I wrote yesterday about the distinctions between assessment and feedback. This sparked some interesting comment which I want to explore here. I posted a diagram which Nick Rose and I designed for our forthcoming book. The original version of the figure looked like this:
We decided to do away with B – ‘Unreliable but valid?’ in the interests of clarity and simplicity. Sadly though, the world is rarely clear or simple.
Clearly D is the most desirable outcome – the assessment provides reliable measurements which result in valid inferences about what students know and can do. It’s equally clear that A is utterly undesirable. The interesting questions are about B (Is it possible to make a valid inference if an assessment is unreliable?) and C (To what extent do we make invalid inferences about reliable assessments?)

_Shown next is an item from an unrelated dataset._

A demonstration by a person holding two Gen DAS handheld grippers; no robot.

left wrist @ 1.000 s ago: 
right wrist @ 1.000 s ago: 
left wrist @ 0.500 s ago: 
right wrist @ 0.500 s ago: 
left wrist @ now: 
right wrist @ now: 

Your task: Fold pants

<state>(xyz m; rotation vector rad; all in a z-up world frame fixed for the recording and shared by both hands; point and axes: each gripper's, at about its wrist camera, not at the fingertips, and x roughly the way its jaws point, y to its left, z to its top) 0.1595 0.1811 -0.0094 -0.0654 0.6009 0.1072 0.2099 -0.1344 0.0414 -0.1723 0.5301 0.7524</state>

Dylan Wiliam, left a great comment on the previous post which goes some way to addressing both questions:
… an assessment cannot be valid and unreliable. Reliability is therefore a prerequisite for validity. But this creates a conceptual difficulty, because reliability is often in tension with validity, with attempts to increase reliability having the effect of reducing validity. Here’s the way I have found most useful in thinking about this.
Validity is a property of inferences based on assessment results. The two main threats to valid inferences are that the assessment assesses things it shouldn’t (e.g., a history exam assesses handwriting speed and neatness as well as historical thinking) and that the assessment doesn’t assess things it should (e.g., assessing English by focusing only on reading and writing, and ignoring speaking and listening). When an assessment assesses something it shouldn’t, this effect can be systematic or random. If bad handwriting lowers your score in a history examination, this is a systematic effect because it will affect all students with bad handwriting. If however, the score is lowered because of the particular choice of which topics students have revised, then this is a random effect. The particular choice of topics in any particular exam will help some students and not others. As another random effect, some students get their work marked by someone who gives the benefit of the doubt, and others get their work marked by someone who does not. We call the random component of assessments assessing things they shouldn’t an issue of reliability.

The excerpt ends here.